Then the algo attribute of config of TBPMSolver must be set to gpu at run-time.
Taking tbplas-cpp/samples/speedtest/tbpm.py as the example:
# Algorithm of TBPM, should be in cpu, cpu_fast and gpu
ALGO = "cpu"
def test_dos():
    # Model
    t = -2.7
    a = 0.142
    if QUICK_TEST:
        dim = (1024, 1024, 1)
    else:
        dim = (4096, 4096, 1)
    if BUILD_SAMPLE:
        model = make_graphene_sample(t, a, with_onsite=WITH_ONSITE, dim=dim)
    else:
        model = make_graphene(t, a, with_onsite=WITH_ONSITE, dim=dim)
    # Parameters
    solver = tb.TBPMSolver(model)
    solver.config.num_random_samples = 1
    solver.config.rescale = 9.0
    solver.config.ldos = False
    solver.config.ldos_orbital_indices = { 1 }
    solver.config.num_time_steps = 1024
    solver.config.dimension = 2
    solver.config.algo = ALGO
    # Calculation
    timer = tb.Timer()
    timer.tic("corr_dos")
    corr_dos = solver.calc_corr_dos()
    timer.toc("corr_dos")
    # Output
    if solver.is_master:
        timer.report_total_time()
        analyzer = tb.Analyzer(f"{solver.config.prefix}_info.dat")
        eng, dos = analyzer.calc_dos(corr_dos)
        save_xy("dos_py.dat", eng, dos)
Setting the global variable ALGO to gpu enables the usage of GPU. The output should look like:
Parallelization details:
MPI processes    : 1
OMP_NUM_THREADS  : n/a
MKL_NUM_THREADS  : n/a
Output details:
Directory  : ./
Prefix     : sample
Using TBPMGPU backend
Device 0: "NVIDIA GeForce GTX 1050 Ti"
CUDA Driver Version / Runtime Version          12.8 / 12.8
CUDA Capability Major/Minor version number:    6.1
(006) Multiprocessors, (128) CUDA Cores/MP:    768 CUDA Cores
GPU Max Clock rate:                            1418 MHz (1.42 GHz)
Memory Clock rate:                             3504 Mhz
Memory Bus Width:                              128-bit
L2 Cache Size:                                 1048576 bytes
... ...
Calculating DOS correlation function.
Sample 1 of 1
Finished timestep      64 of    1024          12.436 sec.
Finished timestep     128 of    1024          24.934 sec.
... ...
which is similar to the CPU case, with additional information of the GPU device.
Reading existing data
There are many occasions where we need to load data from previous calculations, e.g., post-processing
for different purposes or plotting data in different styles.
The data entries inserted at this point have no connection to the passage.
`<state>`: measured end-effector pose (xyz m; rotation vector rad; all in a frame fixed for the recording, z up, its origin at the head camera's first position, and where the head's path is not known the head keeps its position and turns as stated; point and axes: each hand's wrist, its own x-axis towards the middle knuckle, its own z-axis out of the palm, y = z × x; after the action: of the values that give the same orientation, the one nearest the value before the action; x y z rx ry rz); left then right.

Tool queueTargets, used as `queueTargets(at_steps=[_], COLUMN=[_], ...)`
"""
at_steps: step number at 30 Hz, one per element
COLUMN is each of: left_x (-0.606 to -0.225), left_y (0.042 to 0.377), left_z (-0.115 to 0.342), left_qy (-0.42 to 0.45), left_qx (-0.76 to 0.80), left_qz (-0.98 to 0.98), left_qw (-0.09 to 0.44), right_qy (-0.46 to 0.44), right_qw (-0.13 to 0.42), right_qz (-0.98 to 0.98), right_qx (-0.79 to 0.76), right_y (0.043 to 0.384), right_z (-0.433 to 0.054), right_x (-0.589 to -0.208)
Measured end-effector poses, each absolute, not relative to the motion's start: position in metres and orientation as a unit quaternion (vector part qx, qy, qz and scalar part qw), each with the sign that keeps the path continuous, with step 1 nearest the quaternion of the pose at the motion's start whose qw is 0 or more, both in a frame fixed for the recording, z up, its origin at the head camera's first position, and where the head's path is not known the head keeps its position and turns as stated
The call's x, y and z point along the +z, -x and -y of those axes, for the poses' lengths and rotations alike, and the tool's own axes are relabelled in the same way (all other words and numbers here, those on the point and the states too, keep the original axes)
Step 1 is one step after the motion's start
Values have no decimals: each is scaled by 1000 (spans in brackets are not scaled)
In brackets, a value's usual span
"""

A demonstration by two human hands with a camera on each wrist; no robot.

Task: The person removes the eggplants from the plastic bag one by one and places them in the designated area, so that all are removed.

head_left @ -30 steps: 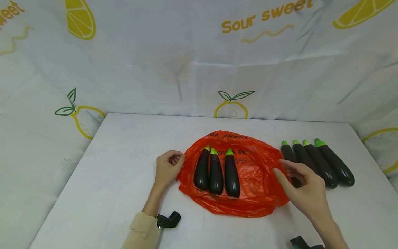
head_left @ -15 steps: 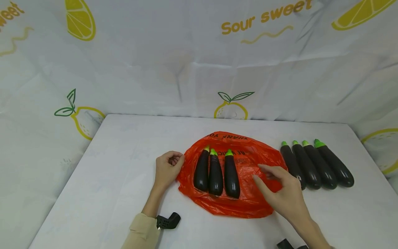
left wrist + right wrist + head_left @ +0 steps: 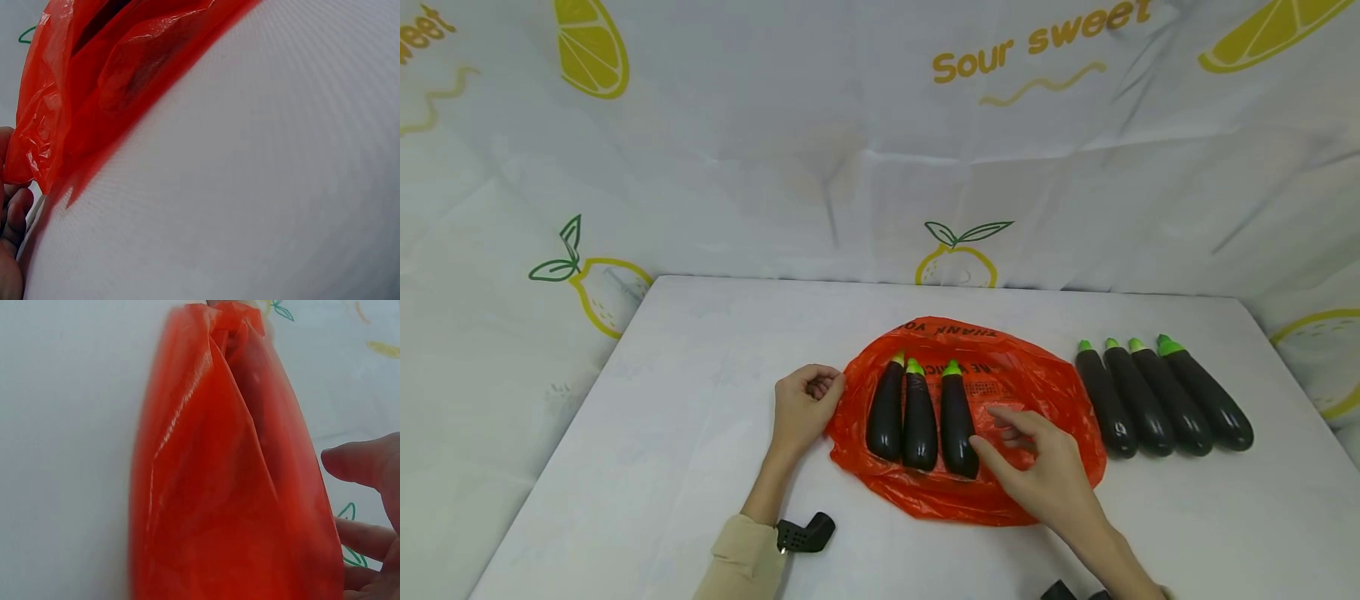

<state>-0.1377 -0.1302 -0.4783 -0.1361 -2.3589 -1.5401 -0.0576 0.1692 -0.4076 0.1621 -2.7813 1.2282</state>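
A red plastic bag (image 3: 1030, 375) with black print lies spread open on the white table. Three dark eggplants (image 3: 958, 425) with green stems lie side by side inside it. At the bag's left edge, my left hand (image 3: 805, 408) pinches the plastic; the left wrist view shows the gathered film (image 3: 40, 144) at the fingers. My right hand (image 3: 1041, 462) hovers over the bag's right part with thumb and fingers apart, the thumb tip right by the lower end of the rightmost bagged eggplant. In the right wrist view, its thumb (image 3: 356, 462) stands beside the bag's side.
Several more eggplants (image 3: 1172, 400) lie in a row on the table, right of the bag. A white cloth (image 3: 775, 167) with lemon prints hangs behind the table (image 3: 685, 400). A black wrist device (image 3: 807, 533) sits on the left forearm.
My right hand has moved left, from the bag's right edge to beside the rightmost bagged eggplant. The left hand, the bag and the eggplants have stayed in place.
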Motion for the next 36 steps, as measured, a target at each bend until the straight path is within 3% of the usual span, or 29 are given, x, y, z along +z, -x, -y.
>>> queueTargets(at_steps=[20, 36], left_x=[-479, -480], left_y=[139, 139], left_z=[131, 131], left_qy=[57, 53], left_qx=[-536, -540], left_qz=[826, 824], left_qw=[165, 163], right_qy=[-7, -10], right_qw=[-47, -12], right_qz=[912, 928], right_qx=[407, 372], right_y=[61, 61], right_z=[-149, -168], right_x=[-420, -409])
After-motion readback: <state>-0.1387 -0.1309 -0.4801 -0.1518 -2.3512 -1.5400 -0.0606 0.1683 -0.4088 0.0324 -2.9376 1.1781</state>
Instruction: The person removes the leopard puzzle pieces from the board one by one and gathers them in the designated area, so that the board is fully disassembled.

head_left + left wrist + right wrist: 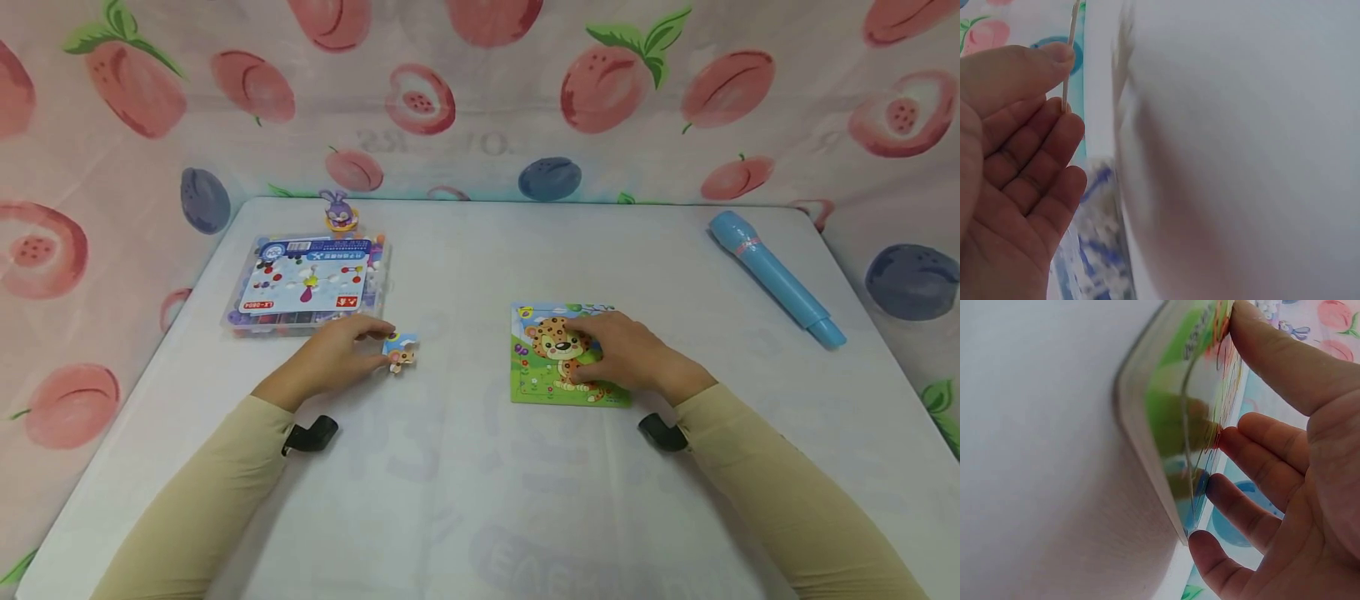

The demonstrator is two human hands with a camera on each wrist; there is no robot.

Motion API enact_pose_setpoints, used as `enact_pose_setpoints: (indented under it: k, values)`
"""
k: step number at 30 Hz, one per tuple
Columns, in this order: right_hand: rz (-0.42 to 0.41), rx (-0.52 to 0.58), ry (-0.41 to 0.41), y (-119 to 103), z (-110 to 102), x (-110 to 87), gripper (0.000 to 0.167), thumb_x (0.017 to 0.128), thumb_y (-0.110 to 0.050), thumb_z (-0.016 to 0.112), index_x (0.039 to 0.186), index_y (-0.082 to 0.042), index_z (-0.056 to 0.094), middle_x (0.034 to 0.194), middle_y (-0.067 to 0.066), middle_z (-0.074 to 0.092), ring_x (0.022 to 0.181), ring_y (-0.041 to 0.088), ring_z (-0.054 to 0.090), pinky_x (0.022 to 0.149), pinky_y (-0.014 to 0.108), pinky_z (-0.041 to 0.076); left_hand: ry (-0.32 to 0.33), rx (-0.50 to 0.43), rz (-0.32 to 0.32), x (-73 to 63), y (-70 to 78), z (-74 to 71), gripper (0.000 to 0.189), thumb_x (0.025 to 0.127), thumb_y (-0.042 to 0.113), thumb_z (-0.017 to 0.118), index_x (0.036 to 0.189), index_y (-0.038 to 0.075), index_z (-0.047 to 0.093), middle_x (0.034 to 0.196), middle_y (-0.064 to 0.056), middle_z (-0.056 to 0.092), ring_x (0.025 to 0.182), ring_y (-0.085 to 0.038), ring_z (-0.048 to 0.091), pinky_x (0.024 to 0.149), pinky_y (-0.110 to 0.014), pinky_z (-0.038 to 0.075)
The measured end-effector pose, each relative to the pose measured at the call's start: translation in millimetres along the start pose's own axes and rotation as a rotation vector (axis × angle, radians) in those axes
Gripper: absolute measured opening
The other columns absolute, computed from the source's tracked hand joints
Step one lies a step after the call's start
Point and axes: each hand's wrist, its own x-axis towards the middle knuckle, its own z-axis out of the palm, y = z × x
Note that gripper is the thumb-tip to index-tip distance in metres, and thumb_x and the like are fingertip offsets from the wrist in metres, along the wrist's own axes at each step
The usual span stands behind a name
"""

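Observation:
Between the thumb and fingers of my left hand (333, 360) is a small jigsaw puzzle piece (402, 353) with a brown-and-cream animal and blue sky on it. In the left wrist view the puzzle piece (1066, 90) appears edge-on as a thin strip, pinched by the thumb against the fingertips. A square leopard puzzle board (527, 383) lies on the table at centre right. Over its right part rests my right hand (633, 354), thumb and fingers spread. The right wrist view shows those fingertips touching the glossy face of the board (1166, 419).
A clear plastic case (306, 283) of molecule-model parts lies beyond my left hand. Behind it stands a purple rabbit figurine (340, 212). A blue cylindrical object (776, 275) lies at the far right. The white tabletop (450, 483) meets a fruit-printed curtain.

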Motion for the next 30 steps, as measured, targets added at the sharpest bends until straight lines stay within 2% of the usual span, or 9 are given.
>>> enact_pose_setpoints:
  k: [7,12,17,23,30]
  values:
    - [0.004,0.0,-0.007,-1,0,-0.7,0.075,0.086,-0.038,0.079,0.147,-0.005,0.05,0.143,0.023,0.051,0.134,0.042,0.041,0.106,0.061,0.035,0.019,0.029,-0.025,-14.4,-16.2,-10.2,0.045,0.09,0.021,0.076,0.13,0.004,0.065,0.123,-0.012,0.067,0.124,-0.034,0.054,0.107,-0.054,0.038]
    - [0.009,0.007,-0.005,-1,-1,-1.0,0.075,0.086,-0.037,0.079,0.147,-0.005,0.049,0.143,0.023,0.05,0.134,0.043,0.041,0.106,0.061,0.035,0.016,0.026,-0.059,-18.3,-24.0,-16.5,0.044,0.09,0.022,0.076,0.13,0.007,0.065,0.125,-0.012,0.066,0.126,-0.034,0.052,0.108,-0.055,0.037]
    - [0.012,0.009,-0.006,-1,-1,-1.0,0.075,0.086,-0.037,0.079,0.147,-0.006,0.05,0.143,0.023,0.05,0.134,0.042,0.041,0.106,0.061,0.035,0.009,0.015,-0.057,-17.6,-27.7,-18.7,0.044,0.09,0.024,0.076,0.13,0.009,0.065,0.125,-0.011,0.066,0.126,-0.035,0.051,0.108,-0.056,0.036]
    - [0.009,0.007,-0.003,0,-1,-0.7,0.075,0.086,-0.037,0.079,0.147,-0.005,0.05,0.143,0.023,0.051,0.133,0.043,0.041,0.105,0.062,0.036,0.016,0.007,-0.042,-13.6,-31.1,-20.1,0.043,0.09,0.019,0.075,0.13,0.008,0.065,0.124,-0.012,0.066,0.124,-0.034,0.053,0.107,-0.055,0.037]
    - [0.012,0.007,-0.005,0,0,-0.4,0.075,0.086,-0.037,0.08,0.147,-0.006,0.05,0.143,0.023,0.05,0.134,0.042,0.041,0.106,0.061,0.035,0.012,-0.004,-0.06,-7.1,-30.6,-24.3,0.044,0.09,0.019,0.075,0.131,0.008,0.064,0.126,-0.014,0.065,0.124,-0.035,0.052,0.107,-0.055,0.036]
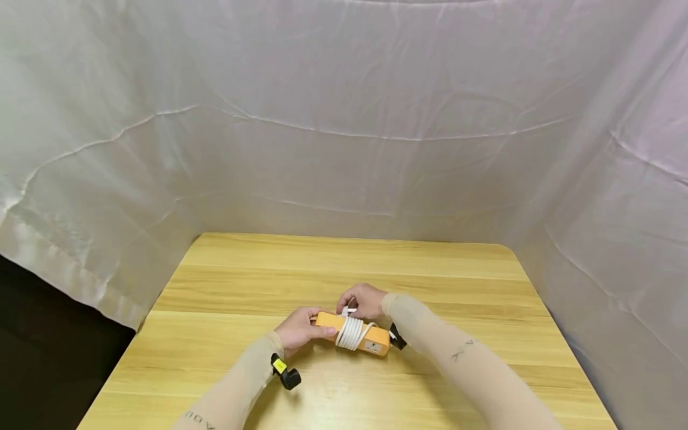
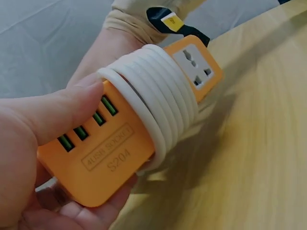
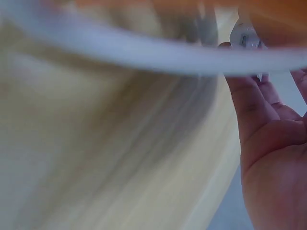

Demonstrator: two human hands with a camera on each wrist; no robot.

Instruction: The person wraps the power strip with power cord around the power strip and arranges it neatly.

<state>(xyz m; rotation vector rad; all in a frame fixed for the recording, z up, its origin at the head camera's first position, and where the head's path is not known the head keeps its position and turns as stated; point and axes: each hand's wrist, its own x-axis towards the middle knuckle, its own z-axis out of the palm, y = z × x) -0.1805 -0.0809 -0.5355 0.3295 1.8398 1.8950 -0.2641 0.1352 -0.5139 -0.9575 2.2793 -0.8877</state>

TBPLaS offers a complete set of functions
for loading the data from disk, as defined in tbplas/tbplas/diag/io.py and
tbplas/tbplas/tbpm/io.py, for loading diagonalization and TBPM data files, respectively. The usage
of these functions can be found in tbplas-cpp/samples/speedtest/plot_diag.py and
tbplas-cpp/samples/speedtest/plot_tbpm.py. For example, the plot_dos function in plot_diag.py
calls load_dos() function to load DOS:
def plot_dos(prefix: str):
    energy, dos = tb.load_dos(prefix)
    plt.plot(energy, dos)
    plt.grid()
    plt.show()
while the plot_dos function in plot_tbpm.py calls load_corr_dos() to load the correlation
functions:
def plot_dos(prefix: str, analyzer: tb.Analyzer, vis: tb.Visualizer) -> None:
    corr = tb.load_corr_dos(prefix)
    energies, dos = analyzer.calc_dos(corr)
    vis.plot_dos(energies, dos)
    save_xy("dos_cpp.dat", energies, dos)
The data files are identified by the prefix argument, which must be consistent with that in
diagonalization or TBPM calculations.